While I salute its director for not resorting to poverty porn, I find it bothersome at the same time that the show went to the extreme end by depicting the less privileged as a well-scrubbed bunch fit to endorse beauty products on print and television.
No, I’m not encouraging the director to do stereotyping because I know a lot of poor people who are more hygienic than some rich friends I have. But what viewers see here in The Gift is Imelda Marcos’ version of the Filipino poor.
And even if Mayor Isko Moreno has cleaned up Manila, including Divisoria, this part of the city surely cannot look so immaculately clean, you can almost eat off the pavement. It’s so antiseptic – so unreal.
Perhaps there is a deliberate attempt on the part of the show’s creators to make The Gift look bright and glossy. Maybe they don’t want to subject the viewers to the real world anymore. After all, most of show’s followers had already suffered through the mess and ugliness of the metropolis on their commute back from work.

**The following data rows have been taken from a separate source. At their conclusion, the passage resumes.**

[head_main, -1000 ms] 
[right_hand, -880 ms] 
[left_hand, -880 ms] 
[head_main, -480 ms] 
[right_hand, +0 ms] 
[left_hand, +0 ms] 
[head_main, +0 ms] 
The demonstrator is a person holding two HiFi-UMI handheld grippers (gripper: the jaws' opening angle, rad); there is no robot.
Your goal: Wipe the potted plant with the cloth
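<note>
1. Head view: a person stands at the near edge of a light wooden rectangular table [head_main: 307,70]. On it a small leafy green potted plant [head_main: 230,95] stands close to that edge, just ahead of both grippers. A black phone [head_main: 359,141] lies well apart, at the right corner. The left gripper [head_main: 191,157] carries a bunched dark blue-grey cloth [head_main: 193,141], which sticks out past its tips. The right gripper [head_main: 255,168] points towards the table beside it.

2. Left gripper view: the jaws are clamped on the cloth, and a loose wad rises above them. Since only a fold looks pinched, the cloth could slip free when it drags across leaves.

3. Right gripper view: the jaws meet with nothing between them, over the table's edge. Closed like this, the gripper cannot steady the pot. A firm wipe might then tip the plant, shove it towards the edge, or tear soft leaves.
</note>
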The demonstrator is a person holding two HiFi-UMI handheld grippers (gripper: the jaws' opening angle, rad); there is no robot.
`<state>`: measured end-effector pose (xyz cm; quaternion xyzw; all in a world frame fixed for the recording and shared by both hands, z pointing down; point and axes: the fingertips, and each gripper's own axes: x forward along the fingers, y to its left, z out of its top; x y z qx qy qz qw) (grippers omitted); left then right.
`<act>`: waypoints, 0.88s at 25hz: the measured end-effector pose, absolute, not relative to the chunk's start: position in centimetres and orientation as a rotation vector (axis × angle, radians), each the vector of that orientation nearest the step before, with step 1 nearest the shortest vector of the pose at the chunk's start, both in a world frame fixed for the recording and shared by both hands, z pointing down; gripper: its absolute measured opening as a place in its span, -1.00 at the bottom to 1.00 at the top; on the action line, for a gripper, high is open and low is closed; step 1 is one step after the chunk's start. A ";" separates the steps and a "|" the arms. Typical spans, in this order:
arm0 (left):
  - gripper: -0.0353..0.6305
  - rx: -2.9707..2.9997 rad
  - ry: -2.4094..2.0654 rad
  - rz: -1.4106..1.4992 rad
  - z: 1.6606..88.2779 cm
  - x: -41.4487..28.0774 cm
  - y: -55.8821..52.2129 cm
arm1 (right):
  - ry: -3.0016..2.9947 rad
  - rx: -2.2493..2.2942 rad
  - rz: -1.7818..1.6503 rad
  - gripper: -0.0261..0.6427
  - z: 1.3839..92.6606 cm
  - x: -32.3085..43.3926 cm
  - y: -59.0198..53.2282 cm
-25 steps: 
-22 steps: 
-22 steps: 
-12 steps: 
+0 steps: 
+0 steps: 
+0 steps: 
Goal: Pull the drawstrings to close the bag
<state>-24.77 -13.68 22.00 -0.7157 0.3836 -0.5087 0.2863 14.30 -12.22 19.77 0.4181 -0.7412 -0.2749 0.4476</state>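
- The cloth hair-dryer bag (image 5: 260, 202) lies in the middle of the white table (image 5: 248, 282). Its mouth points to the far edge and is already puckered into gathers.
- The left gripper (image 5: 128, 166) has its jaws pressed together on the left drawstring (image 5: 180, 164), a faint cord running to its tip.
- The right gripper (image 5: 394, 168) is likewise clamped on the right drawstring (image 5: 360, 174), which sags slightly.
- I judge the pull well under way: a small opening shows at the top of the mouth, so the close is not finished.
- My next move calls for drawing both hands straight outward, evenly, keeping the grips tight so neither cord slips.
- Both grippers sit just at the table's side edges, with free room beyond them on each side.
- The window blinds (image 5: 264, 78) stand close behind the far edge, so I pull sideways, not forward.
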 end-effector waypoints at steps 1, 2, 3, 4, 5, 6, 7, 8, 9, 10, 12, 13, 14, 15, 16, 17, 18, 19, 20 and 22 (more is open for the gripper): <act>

But in spite of my quarrel with the show’s visuals, I still say that The Gift is the most recommended program on primetime TV today. There are endless lessons in life to be learned here. The Gift, in fact, espouses true Christian values that should be taught among young people in this very materialistic world.
I bet I’m not the only one who thinks The Gift is an outstanding drama series. In the next Catholic Mass Media Awards, I’m sure it will be greeted with a resounding applause from the jurors.
As to the performances, my choice for best supporting actor is Martin del Rosario for The Gift. He plays villain here – far though from the Max Alvarado type of contravida. Already an Urian winner, Martin is truly an intelligent actor who gives a lot of dimensions to his villain part here in The Gift. He is not just bad, but also weak. He puts a lot of gray areas into the role, which is how fine acting should be. His runners-up in this category are James Blanco in The Killer Bride and Roderick Paulate in One of the Baes.
For best supporting actress, it’s a tie between Elizabeth Oropesa and Jo Berry. Oropesa is a three-time Urian winner with nothing more to prove, while Jo is a relatively new actress, who has already proven her worth in the successful drama series Onanay. The two make a wonderful tandem and it surely helps that their parts are well-written.
On the part of Oropesa, well, she is the queen of punchlines – with Jo Berry always quick on the uptake. Again, they make a perfect pair. Their runners-up in this category are Ariella Arida and Precious Lara Quigaman of The Killer Bride.
For best actor, it’s Alden Richards hands down for The Gift. Alden had always been a good actor. He is one performer who is great at internalizing his part.
In Ilustrado, for instance, where he plays the national hero, he imbibes the role so well that you can somehow disregard his American mestizo looks and start believing that he is the great Malayan Jose Rizal.
He is even many times better here in The Gift where he portrays the very delicate part of a disabled person. I’m sure he will get official recognition as best actor in next year’s awards race for television.
For best actress, Maja Salvador was originally a shoo-in for her Camilla de la Torre role in The Killer Bride. Unfortunately, I couldn’t make out her role anymore in this series. She herself must be very confused with what she is doing in the program.
I therefore choose Yasmien Kurdi as my best actress for Beautiful Justice. For one, there is consistency in her portrayal of Alice Vida, a wife who seeks justice for the death of her PDEA agent husband. It is a very demanding part that challenges her acting range. Thankfully, she is able to deliver. Given more important roles by GMA, Yasmien should be on her way to becoming a top dramatic actress.